GOAL OF THE EXERCISE: Going line by line through the records below, count those with the word "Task" and give only the count.
────────────────────────────────────────
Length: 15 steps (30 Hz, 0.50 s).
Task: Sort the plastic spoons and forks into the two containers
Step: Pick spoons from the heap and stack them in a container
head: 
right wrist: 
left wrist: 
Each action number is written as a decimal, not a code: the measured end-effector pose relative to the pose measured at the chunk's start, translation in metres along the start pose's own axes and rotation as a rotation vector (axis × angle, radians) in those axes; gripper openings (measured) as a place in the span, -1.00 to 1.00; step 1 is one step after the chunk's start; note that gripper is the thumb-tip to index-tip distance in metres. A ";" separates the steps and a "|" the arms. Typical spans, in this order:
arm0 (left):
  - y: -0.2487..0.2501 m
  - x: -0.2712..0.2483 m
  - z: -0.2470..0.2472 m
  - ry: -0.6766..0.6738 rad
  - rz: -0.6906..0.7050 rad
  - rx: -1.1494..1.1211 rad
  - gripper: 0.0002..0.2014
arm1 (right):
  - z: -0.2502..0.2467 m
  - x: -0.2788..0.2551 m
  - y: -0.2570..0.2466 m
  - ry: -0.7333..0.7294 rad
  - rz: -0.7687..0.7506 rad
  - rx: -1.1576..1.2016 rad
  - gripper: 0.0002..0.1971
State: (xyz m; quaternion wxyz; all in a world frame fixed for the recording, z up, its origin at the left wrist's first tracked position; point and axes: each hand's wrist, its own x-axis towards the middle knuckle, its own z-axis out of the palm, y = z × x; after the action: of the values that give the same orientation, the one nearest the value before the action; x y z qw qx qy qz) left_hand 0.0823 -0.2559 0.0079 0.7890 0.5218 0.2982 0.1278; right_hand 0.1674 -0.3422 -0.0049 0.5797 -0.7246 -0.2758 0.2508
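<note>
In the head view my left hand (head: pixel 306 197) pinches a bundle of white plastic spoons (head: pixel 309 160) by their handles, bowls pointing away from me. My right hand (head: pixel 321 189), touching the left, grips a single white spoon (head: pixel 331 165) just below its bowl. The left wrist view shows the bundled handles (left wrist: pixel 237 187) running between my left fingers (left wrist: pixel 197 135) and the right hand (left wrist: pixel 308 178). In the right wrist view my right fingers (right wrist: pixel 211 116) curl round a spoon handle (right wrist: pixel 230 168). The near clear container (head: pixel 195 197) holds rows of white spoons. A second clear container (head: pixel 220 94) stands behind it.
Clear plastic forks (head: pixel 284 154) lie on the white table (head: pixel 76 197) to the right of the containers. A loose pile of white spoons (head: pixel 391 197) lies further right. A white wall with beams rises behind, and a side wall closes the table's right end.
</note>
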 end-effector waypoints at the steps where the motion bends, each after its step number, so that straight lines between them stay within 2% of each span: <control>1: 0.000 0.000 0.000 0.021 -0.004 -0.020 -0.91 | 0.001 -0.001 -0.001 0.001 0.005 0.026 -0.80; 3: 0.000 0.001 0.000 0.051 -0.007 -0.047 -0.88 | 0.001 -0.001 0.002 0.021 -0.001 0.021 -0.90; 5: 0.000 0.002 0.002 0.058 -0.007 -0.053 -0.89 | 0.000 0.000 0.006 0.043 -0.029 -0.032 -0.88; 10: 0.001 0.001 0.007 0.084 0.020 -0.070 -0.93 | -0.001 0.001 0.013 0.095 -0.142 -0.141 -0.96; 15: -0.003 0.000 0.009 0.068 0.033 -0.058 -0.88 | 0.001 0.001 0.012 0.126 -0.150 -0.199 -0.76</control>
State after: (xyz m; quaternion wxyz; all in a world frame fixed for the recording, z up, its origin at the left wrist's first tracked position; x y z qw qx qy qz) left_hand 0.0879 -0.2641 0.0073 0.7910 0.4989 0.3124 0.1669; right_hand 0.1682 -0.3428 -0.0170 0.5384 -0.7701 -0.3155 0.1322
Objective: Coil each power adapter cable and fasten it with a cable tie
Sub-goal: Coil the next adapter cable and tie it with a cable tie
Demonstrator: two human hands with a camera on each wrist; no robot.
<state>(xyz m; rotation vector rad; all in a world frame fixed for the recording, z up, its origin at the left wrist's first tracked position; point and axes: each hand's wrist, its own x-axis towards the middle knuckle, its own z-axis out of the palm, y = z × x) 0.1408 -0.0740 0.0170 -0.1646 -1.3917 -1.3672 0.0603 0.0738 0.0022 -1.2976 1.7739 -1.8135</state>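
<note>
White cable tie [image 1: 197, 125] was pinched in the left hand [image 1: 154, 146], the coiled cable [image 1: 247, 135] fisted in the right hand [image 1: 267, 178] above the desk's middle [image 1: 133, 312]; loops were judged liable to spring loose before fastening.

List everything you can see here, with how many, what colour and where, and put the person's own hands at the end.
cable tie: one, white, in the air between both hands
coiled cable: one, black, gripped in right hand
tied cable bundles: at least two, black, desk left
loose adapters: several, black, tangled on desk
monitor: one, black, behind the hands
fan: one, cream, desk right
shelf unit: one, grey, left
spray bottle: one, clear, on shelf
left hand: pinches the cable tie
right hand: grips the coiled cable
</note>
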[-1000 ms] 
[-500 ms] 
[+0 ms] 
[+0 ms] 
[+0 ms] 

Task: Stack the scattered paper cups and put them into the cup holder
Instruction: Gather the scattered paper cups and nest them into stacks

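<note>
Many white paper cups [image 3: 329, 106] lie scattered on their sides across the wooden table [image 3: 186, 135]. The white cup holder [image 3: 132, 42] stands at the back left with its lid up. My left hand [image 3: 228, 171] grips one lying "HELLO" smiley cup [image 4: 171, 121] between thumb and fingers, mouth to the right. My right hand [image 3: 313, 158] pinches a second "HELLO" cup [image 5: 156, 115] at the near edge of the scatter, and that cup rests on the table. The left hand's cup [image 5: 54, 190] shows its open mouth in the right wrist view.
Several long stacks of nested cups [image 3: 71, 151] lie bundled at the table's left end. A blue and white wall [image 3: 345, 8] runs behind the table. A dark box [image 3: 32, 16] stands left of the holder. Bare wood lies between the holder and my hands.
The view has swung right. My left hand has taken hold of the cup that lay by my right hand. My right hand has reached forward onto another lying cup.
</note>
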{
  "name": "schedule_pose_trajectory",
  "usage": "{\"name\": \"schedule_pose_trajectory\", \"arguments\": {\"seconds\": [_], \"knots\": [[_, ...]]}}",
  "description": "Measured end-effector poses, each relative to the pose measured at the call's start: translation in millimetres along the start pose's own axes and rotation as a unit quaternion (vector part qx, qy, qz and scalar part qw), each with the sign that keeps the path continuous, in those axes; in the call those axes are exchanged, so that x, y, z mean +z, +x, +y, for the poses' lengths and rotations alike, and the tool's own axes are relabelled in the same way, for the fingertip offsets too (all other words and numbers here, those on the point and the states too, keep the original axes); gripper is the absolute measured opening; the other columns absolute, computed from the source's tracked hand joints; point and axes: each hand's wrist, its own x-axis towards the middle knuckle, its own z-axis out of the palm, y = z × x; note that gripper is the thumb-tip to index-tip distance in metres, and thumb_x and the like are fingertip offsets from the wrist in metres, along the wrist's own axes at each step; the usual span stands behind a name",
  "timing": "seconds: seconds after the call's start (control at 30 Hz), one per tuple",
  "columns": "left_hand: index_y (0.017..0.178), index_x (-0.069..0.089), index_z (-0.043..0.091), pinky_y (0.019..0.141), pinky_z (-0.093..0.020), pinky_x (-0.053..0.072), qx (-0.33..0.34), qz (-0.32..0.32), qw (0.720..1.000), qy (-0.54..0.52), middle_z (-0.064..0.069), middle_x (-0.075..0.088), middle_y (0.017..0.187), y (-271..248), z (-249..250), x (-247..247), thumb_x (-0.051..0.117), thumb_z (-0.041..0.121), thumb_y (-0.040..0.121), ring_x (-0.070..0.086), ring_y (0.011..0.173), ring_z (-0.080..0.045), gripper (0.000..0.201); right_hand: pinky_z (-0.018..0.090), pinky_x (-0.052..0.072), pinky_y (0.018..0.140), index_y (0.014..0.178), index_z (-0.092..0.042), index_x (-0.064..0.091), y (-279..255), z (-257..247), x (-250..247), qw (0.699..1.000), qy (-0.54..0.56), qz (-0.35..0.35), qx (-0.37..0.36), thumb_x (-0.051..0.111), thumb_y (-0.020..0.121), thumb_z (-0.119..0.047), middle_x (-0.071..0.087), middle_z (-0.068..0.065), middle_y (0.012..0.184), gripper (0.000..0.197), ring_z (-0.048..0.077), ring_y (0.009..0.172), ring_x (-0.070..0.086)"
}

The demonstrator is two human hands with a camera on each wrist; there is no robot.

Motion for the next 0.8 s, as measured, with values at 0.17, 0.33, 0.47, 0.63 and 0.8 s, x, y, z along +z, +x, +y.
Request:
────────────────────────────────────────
SOLVED EXERCISE: 2